What should you do next?
What’s urgent vs what’s important!
Some things are important and others are trivial, right? Well sort of. It’s not a simple binary division but presumably you’d agree that “things” are on a continuum between “If I don’t do this the world will end” (let’s give that a score of 10) and “If I don’t do this no one will notice and nothing will change”. (We’ll give that one a score of zero.)
Okay so far? 😉
You children’s birthdays might score a nine, say, but the 36th birthday of some second cousin you’ve barely heard of and don’t even like might have a score of two. (One point because you’re a nice person and the other point because you share a rich relation and you want to stay in her Will, right?)
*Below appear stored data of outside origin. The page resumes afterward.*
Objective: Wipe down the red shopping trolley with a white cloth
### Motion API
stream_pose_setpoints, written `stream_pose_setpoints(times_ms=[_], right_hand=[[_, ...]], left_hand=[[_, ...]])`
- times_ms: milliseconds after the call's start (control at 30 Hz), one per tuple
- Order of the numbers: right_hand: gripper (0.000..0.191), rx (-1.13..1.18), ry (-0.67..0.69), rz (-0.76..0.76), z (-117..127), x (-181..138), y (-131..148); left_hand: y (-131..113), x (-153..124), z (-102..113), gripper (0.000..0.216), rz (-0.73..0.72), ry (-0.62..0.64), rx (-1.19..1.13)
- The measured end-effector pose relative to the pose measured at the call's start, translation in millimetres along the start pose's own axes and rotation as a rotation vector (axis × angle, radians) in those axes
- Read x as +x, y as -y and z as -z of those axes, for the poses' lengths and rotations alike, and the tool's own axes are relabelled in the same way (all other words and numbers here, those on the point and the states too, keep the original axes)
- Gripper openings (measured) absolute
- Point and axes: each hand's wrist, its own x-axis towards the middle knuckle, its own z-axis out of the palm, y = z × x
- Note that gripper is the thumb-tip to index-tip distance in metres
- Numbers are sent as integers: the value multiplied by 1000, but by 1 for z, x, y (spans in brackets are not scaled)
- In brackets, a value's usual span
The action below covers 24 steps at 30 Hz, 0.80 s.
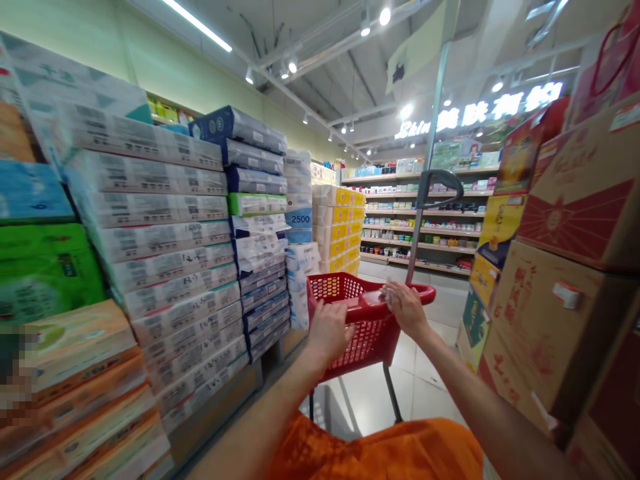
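A red plastic shopping cart with a perforated basket stands in front of me. My left hand is closed over the left end of its red handle. Farther right on the same handle, my right hand has its fingers closed on a small crumpled white tissue and presses against the bar. The fingers partly hide the tissue, so its full shape cannot be made out. A metal pole with a grey loop grip rises behind the handle.
Stacked white paper packs and orange packs line the left side. Yellow-and-white packs stand ahead. Cardboard boxes close in on the right. Stocked shelves stretch across the back, beyond the white tile floor.
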Motion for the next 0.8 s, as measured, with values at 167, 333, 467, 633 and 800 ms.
stream_pose_setpoints(times_ms=[167,333,467,633,800], right_hand=[[38,39,55,57,1,8,-12],[36,86,158,125,1,-2,22],[39,115,197,14,13,-3,-2],[33,127,250,-101,24,-11,-35],[41,79,150,-10,33,-26,-29]], left_hand=[[-3,-6,-15,58,86,49,-161],[-24,-3,-31,61,112,61,-147],[-27,-3,-41,62,24,107,-180],[-2,-8,-63,78,140,362,-190],[18,-7,-77,83,271,403,-176]])
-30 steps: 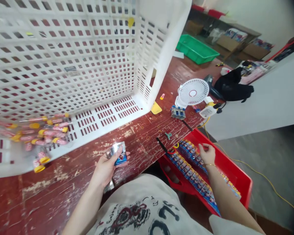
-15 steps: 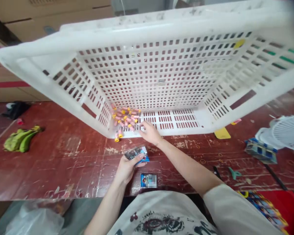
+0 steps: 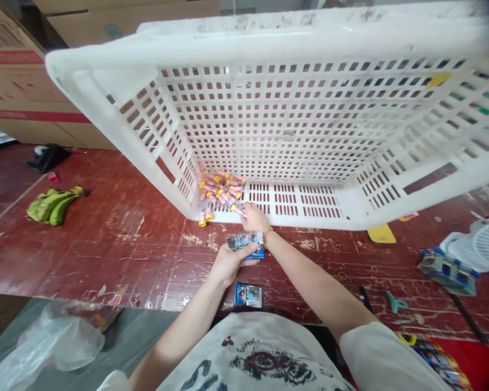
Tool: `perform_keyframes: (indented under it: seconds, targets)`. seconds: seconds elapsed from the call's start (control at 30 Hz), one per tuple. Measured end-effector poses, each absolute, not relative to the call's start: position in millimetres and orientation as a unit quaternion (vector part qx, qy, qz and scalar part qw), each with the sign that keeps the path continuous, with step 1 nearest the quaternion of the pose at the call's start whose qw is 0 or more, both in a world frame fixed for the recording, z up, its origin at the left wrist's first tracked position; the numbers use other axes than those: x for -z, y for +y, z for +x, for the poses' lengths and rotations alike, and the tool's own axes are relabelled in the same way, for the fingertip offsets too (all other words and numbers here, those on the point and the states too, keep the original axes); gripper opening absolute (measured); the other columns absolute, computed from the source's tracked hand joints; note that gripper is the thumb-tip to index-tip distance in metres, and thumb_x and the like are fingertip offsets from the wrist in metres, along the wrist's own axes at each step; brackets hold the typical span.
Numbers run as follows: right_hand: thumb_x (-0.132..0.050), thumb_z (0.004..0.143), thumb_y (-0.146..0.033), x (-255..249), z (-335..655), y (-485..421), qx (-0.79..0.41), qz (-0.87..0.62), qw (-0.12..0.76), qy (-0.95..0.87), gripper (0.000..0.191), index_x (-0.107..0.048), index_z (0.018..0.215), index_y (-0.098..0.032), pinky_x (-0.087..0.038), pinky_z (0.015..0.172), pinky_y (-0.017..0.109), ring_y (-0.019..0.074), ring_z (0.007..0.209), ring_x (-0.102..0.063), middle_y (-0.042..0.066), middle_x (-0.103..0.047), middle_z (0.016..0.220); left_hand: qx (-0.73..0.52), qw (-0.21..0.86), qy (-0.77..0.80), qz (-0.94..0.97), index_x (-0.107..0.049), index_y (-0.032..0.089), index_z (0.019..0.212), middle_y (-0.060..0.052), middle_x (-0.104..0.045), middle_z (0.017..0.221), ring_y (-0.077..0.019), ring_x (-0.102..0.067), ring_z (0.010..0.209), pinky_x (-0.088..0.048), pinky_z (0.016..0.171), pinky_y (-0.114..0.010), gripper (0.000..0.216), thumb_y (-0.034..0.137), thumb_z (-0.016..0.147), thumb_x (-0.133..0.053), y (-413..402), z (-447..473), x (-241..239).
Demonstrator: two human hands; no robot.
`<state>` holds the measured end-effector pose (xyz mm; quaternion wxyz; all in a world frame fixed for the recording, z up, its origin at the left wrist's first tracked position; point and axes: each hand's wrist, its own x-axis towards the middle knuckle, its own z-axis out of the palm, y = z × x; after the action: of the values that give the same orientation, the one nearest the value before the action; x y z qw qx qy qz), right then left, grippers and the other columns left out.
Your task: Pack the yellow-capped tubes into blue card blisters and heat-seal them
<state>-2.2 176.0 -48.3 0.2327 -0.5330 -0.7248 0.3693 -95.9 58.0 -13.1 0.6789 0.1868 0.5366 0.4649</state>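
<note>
My left hand (image 3: 227, 266) is closed on a few small blue-and-dark plastic packets (image 3: 244, 240), its thumb lying across them. They are held over the table, just in front of the basket. At the front lip of the white plastic basket (image 3: 334, 214), my right hand (image 3: 256, 218) pinches a small clear-and-pink tube with a yellow cap (image 3: 238, 211). Several similar tubes (image 3: 218, 187) lie piled in the basket's left corner, to the left of that hand. Another blue packet (image 3: 248, 295) lies flat on the table close to my body.
The basket stands on its side, opening towards me. On the red table (image 3: 118, 250) are bananas (image 3: 55, 205) at left, with a yellow card (image 3: 381, 233), a teal plastic piece (image 3: 396, 302), a pack of blue packets (image 3: 448, 270) and a white fan (image 3: 481, 244) at right. Cardboard boxes (image 3: 32, 81) stand behind.
My right hand has closed on a tube at the edge of the pile. My left hand with the packets has come nearer the right wrist. The view has shifted somewhat.
</note>
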Motion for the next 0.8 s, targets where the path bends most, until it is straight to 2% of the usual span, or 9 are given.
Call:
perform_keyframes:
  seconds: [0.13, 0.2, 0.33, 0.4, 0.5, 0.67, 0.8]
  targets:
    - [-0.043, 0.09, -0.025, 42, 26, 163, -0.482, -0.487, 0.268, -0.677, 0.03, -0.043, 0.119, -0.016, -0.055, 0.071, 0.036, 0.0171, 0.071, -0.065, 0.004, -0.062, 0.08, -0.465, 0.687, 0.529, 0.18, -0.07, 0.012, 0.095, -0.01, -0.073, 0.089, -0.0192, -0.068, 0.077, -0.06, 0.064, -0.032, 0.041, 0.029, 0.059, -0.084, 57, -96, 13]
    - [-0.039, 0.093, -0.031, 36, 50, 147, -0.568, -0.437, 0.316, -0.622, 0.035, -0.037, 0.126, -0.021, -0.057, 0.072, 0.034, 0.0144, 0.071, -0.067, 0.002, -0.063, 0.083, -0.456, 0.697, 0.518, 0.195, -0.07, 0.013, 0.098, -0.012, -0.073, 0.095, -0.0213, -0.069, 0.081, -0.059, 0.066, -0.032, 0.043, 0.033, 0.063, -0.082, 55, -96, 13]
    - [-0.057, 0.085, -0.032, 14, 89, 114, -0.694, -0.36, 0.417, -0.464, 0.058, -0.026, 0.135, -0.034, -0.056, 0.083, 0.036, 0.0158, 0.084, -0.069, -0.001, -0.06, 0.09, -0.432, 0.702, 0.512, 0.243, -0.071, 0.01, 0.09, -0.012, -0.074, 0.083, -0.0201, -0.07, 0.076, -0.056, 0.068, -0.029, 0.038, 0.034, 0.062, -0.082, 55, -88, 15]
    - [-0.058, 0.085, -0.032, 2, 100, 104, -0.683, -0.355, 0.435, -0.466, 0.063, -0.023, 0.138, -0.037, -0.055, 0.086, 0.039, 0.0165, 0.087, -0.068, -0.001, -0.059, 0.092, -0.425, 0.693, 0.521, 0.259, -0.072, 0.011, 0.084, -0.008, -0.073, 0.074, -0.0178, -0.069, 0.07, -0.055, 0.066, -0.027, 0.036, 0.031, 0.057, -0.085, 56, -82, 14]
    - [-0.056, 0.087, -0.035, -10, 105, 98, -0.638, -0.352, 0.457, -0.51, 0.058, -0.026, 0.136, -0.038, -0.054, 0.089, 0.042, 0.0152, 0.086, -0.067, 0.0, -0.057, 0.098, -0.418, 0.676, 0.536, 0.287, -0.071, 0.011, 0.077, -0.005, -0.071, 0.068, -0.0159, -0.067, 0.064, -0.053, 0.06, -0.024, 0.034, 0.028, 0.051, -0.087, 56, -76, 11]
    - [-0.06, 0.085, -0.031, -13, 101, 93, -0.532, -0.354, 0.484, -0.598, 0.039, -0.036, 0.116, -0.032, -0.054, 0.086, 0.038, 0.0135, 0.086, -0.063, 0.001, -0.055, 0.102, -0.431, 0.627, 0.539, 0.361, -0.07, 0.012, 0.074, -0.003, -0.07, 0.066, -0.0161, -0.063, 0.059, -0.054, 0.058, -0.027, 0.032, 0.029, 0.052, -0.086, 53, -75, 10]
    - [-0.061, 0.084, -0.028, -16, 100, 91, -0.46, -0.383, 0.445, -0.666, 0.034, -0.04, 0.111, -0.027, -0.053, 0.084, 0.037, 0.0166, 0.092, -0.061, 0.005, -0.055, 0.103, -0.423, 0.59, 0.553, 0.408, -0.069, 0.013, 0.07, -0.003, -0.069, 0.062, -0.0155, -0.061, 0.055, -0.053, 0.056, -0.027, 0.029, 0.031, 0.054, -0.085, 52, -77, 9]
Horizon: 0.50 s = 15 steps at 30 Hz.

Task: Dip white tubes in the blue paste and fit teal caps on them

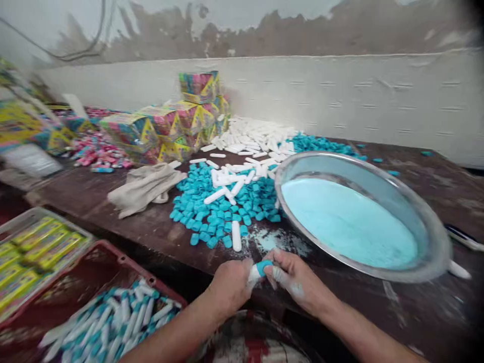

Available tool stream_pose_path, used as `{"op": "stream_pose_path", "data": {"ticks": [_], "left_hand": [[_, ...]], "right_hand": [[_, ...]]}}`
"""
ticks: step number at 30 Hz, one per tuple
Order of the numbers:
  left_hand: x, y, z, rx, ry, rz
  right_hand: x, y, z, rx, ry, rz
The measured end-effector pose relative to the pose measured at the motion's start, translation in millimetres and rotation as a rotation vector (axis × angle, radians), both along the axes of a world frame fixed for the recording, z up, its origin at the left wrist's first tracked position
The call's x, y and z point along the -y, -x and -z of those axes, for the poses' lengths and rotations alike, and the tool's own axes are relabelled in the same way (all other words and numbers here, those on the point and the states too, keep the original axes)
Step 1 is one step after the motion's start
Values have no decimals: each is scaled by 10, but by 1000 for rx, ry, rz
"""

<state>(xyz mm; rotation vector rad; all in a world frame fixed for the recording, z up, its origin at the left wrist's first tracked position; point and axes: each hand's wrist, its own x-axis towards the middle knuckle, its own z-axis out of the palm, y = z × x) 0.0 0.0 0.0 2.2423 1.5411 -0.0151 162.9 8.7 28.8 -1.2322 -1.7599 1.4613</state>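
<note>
Low at the table's front edge, my left hand [233, 283] is closed round the white body of a small tube [255, 273]. The fingers of my right hand [289, 275] pinch the blue cap at the tube's other end. Blue powder marks the right thumb and fingers. Just beyond both hands a single white tube [236, 236] lies on the dark table, beside a heap of blue caps [212, 222]. More white tubes [253, 136] are piled behind and partly on the caps. A metal basin [434, 247] of light blue powder [348, 222] stands to the right.
A red crate [109, 249] of capped tubes [124, 317] and a tray of yellow packets [41, 242] are at lower left. A crumpled cloth [145, 186] lies left of the caps. Colourful boxes [162, 126] are stacked behind. More blue caps [321, 144] lie behind the basin.
</note>
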Motion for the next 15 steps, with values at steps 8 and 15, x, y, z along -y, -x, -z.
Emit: {"op": "stream_pose_path", "data": {"ticks": [8, 15], "left_hand": [[698, 1637, -82, -174, 201, -372], [457, 1770, -61, 9, -94, -408]], "right_hand": [[52, -97, 115, 73, 126, 52], [-35, -89, 228, 200, -43, 53]]}}
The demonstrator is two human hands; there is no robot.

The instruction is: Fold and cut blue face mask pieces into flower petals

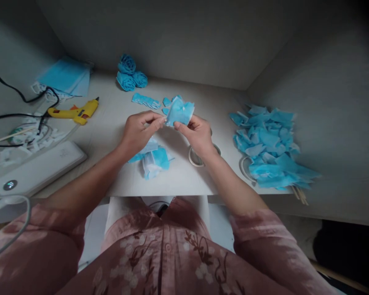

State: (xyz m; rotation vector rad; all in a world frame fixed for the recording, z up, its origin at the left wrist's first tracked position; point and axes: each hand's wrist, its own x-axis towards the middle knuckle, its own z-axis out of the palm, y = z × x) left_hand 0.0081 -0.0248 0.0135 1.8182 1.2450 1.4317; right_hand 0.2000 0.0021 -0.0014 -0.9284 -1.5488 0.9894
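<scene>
A light-blue piece of thin mask-like fabric (181, 111) is held up over the middle of the table. My right hand (199, 133) grips it from the right, thumb on its front face. At its lower left edge, my left hand (140, 130) is closed in a pinch; the fingertips hide exactly what lies between them. Below the left hand lie several loose blue and white fabric pieces (155, 163). Just behind the held piece are small cut blue bits (166, 102) and a row of overlapping blue pieces (145, 100). A tape roll (196, 159) lies partly under my right wrist.
Three blue fabric roses (126, 81) stand at the back. To the left are stacked blue masks (66, 76), a yellow glue gun (87, 111), black cables and a white power bank (41, 168). A blue fabric heap (267, 135) and wooden sticks (300, 195) lie right.
</scene>
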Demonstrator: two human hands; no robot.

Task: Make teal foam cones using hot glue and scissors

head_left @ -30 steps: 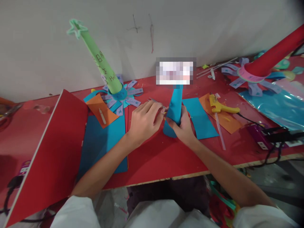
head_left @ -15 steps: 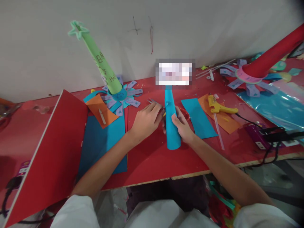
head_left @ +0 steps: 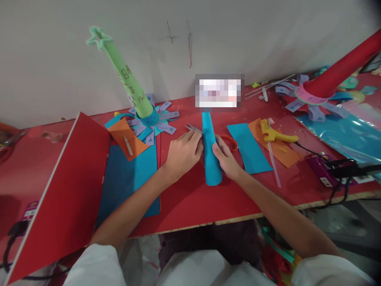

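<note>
A blue paper tube [head_left: 212, 159] stands out over the red table, wider at its near end. My right hand [head_left: 228, 159] is wrapped round its right side, the thumb lying on the front. At the tube's left side is my left hand [head_left: 185, 153], its fingers pressed together; what they hold, if anything, is hidden. Scissors [head_left: 193, 128] lie just beyond those fingers, their blades pointing left and red handles showing to the right of the tube. The tube's far end meets a blurred white rectangle.
Blue card [head_left: 249, 149], a yellow glue gun [head_left: 278, 136] and a purple box with cables [head_left: 323, 171] are on the right. To the left stand a green tube [head_left: 127, 79] with a paper-strip base and an upright red board [head_left: 65, 190]. A red tube [head_left: 345, 65] leans at the far right.
The blue tube has shifted slightly left and turned a little, and my right hand has moved left with it. My left hand has barely moved.
</note>
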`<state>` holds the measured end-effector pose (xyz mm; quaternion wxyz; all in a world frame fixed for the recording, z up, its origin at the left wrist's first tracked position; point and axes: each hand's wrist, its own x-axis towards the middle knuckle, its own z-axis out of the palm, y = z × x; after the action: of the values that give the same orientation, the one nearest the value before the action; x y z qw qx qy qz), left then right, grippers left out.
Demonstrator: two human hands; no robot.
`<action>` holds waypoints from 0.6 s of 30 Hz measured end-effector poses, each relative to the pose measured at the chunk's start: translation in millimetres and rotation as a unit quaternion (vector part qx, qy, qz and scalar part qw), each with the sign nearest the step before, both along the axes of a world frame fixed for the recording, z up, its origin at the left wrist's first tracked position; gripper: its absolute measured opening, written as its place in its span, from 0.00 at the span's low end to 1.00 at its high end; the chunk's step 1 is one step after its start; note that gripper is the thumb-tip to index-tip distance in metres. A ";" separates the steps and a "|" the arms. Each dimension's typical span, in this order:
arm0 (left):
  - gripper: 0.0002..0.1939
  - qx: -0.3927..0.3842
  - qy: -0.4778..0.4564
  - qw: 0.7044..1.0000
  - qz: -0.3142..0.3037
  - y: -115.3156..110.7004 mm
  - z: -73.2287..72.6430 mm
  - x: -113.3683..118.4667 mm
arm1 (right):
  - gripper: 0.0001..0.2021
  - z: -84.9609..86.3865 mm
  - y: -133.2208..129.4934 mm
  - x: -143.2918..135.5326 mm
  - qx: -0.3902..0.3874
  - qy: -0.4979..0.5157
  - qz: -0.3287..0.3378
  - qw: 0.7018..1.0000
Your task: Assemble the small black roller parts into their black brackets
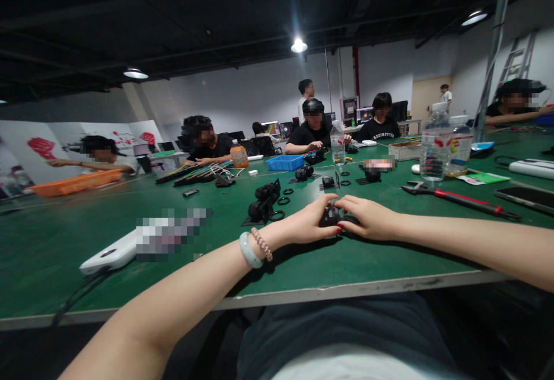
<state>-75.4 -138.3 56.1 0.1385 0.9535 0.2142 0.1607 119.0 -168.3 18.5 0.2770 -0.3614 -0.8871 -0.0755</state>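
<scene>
Both hands meet above the green table near its front edge. My left hand (315, 219) has its fingers and thumb curled round a small black part (330, 216), most of which is covered. From the other side, my right hand (367, 217) pinches at the same part, with a dark curved edge, perhaps a ring, showing under its fingers. Left of the hands stand black camera-like parts (260, 209) on flat bases, beside black rings (277, 215). Farther back are another black part (329, 182) and more small rings (345, 183).
On the right lie an adjustable wrench (461, 198) with red-black handle, a phone (528, 198) and plastic bottles (434, 146). A white device (113, 254) with a cord lies left. Beyond are a blue tray (285, 163), an orange tray (78, 182) and people seated at the table.
</scene>
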 end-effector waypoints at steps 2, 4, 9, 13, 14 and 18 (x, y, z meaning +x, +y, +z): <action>0.31 0.001 0.001 1.000 0.001 -0.1 0.1 -0.1 | 0.16 0.1 0.0 0.1 0.000 -0.001 -0.001 1.000; 0.32 0.001 0.004 1.000 0.001 0.1 0.3 0.1 | 0.17 0.3 0.0 0.3 0.001 -0.002 -0.004 1.000; 0.32 0.003 0.002 1.000 -0.003 0.6 0.2 0.2 | 0.18 0.1 0.4 0.5 0.001 -0.004 -0.005 1.000; 0.31 0.002 0.001 1.000 -0.001 0.3 0.1 -0.2 | 0.18 -0.1 -0.1 0.4 0.002 -0.007 -0.009 1.000; 0.31 0.001 0.002 1.000 -0.001 0.2 0.2 -0.2 | 0.18 0.0 -0.2 0.3 0.002 -0.009 -0.010 1.000; 0.31 0.002 0.001 1.000 -0.004 0.3 0.6 -0.2 | 0.17 0.1 -0.1 0.1 0.001 -0.008 -0.009 1.000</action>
<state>-75.6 -138.0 56.7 0.1366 0.9547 0.2107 0.1596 119.1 -168.4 18.6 0.2696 -0.3683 -0.8860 -0.0820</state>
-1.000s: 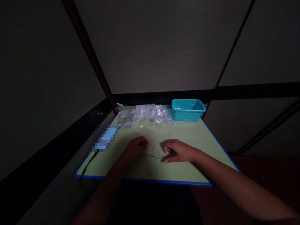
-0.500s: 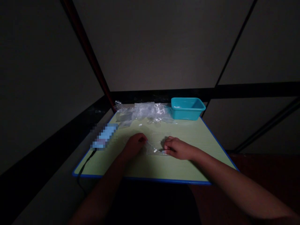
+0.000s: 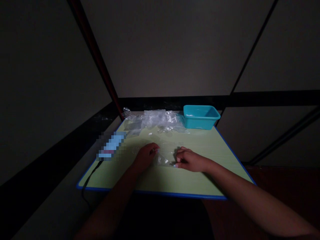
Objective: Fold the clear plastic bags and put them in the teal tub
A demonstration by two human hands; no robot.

You can also assign a score of between zero and 10 for urgency. Some things have to be done NOW! Others things can wait almost forever.
Now here’s the tricky-but-obvious-when-you-think-about-it bit… Those measures are independent of each other – they’re not the same thing. If you put those two ideas together on a graph you get something like this – I’ve put Importance on the vertical axis, and Urgency on the horizontal one.Here’s a challenging thought. Whenever we consider each task that lands on our desk, we tend to assume urgent and important are the same thing. They’re not. Some things just feel important because their deadline is tomorrow. Obviously if two things have the same score for Importance, you should go for the most urgent – but the truth is, very few things area all as important as each other. We just think they are because we panic!
Buuuuutttttt…
urgency isn’t the key thing you should use to decide what to do next – Importance is. To make the conversation a bit easier, let’s label the four parts of the diagram above. I’ve deliberately drawn the diagram in a different way so be careful here!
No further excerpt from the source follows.